What this task involves: When you have gone through the records below, state only how many lines include the word "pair".

Given data:
((
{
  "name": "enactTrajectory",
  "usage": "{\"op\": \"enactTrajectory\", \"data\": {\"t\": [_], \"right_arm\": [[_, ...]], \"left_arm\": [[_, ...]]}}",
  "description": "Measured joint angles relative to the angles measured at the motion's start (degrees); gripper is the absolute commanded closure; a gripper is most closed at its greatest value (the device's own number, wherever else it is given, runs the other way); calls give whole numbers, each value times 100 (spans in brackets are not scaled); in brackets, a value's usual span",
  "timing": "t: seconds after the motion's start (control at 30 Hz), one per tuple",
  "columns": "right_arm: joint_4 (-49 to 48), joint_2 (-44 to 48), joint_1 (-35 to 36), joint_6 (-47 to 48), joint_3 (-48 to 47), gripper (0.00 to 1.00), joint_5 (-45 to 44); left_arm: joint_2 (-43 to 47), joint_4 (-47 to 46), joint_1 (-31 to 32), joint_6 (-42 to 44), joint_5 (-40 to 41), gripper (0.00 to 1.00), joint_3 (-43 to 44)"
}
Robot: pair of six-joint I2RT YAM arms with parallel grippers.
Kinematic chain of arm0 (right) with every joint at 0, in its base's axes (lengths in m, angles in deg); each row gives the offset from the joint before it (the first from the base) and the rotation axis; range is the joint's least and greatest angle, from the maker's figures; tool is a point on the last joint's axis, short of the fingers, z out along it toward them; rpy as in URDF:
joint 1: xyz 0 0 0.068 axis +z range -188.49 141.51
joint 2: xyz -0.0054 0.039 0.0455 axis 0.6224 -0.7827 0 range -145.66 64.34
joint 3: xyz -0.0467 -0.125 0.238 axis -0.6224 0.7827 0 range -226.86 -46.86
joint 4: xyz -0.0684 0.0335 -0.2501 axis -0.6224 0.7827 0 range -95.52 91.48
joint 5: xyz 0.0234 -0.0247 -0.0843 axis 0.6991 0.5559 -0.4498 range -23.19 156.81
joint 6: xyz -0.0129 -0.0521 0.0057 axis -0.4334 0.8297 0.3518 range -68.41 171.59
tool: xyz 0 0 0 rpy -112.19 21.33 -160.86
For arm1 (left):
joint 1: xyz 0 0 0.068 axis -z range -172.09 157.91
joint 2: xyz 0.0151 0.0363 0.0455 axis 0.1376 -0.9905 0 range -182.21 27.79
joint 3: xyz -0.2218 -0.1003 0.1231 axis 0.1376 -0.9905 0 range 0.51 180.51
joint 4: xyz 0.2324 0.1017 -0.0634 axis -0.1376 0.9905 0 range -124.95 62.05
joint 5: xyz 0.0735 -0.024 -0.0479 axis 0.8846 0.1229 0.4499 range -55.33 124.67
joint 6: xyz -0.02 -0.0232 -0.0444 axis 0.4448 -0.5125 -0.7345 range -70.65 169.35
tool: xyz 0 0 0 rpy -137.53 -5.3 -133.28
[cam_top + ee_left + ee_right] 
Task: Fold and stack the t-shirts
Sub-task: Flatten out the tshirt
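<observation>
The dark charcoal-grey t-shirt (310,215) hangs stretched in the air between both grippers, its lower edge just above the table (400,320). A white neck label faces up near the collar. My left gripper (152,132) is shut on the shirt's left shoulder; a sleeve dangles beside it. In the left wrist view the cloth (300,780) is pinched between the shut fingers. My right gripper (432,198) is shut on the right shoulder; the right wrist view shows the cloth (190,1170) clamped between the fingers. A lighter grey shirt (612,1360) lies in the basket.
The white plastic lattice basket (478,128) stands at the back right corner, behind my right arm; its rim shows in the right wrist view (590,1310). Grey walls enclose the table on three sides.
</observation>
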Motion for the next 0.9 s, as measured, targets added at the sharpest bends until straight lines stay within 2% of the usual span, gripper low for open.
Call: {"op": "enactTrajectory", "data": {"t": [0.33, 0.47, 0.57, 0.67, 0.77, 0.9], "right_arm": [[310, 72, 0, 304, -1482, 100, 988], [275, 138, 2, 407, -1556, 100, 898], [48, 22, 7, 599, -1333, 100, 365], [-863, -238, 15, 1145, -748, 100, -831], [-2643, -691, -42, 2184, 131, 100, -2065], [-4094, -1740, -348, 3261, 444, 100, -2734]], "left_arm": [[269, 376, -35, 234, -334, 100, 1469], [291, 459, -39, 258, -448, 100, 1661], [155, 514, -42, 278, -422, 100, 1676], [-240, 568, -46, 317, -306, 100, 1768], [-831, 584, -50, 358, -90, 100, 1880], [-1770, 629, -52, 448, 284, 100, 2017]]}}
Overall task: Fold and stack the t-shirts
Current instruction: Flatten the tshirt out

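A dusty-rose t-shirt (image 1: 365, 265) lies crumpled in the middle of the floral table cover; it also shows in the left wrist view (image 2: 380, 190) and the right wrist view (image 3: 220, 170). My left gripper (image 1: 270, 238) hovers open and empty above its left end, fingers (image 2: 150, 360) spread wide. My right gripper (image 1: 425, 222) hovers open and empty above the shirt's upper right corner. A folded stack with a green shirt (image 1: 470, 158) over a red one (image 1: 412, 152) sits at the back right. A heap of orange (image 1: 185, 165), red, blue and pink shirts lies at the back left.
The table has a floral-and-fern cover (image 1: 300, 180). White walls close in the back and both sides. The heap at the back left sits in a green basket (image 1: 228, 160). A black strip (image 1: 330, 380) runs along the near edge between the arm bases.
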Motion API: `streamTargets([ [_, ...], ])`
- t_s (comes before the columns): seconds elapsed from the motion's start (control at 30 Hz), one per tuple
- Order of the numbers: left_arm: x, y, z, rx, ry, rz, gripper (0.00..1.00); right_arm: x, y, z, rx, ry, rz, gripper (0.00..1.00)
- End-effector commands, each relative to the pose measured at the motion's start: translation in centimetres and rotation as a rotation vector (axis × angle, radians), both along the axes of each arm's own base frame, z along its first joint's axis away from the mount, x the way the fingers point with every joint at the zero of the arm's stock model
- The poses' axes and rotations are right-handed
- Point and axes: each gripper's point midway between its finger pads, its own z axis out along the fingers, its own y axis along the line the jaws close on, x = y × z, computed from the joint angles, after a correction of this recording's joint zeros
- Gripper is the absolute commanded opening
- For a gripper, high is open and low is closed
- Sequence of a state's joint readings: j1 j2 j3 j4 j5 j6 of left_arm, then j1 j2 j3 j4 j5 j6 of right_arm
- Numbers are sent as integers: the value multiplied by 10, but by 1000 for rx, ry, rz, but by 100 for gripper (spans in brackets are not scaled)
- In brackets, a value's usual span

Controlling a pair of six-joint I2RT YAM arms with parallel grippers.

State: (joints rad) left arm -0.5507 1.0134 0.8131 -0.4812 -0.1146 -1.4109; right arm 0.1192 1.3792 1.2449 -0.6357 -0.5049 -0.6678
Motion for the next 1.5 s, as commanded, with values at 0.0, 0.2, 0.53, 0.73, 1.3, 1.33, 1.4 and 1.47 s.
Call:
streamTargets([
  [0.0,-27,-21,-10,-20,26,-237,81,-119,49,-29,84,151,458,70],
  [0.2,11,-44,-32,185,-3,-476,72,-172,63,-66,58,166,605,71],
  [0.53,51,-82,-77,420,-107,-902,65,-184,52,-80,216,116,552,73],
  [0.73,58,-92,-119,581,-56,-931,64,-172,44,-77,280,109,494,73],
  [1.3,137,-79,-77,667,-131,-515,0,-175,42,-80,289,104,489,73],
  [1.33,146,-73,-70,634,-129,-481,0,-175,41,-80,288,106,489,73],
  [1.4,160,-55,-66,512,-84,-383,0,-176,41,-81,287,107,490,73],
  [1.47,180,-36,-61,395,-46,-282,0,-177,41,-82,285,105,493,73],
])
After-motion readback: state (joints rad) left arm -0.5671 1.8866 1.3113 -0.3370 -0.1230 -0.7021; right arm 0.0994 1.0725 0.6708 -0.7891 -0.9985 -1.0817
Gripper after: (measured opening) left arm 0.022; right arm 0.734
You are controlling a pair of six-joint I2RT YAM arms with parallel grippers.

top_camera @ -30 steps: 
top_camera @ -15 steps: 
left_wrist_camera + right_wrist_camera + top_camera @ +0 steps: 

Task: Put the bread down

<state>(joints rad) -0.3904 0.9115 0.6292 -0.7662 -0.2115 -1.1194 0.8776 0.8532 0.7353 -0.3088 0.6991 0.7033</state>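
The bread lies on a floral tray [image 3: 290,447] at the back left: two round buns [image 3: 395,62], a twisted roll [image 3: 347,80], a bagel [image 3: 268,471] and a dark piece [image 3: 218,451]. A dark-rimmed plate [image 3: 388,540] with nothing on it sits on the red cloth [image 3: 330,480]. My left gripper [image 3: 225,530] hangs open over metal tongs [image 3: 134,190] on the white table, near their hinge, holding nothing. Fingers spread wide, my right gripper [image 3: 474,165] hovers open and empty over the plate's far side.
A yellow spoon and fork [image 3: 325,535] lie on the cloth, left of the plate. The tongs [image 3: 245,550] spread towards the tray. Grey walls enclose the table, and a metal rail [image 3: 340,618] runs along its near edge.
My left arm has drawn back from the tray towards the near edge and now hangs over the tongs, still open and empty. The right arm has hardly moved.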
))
Expected answer: 3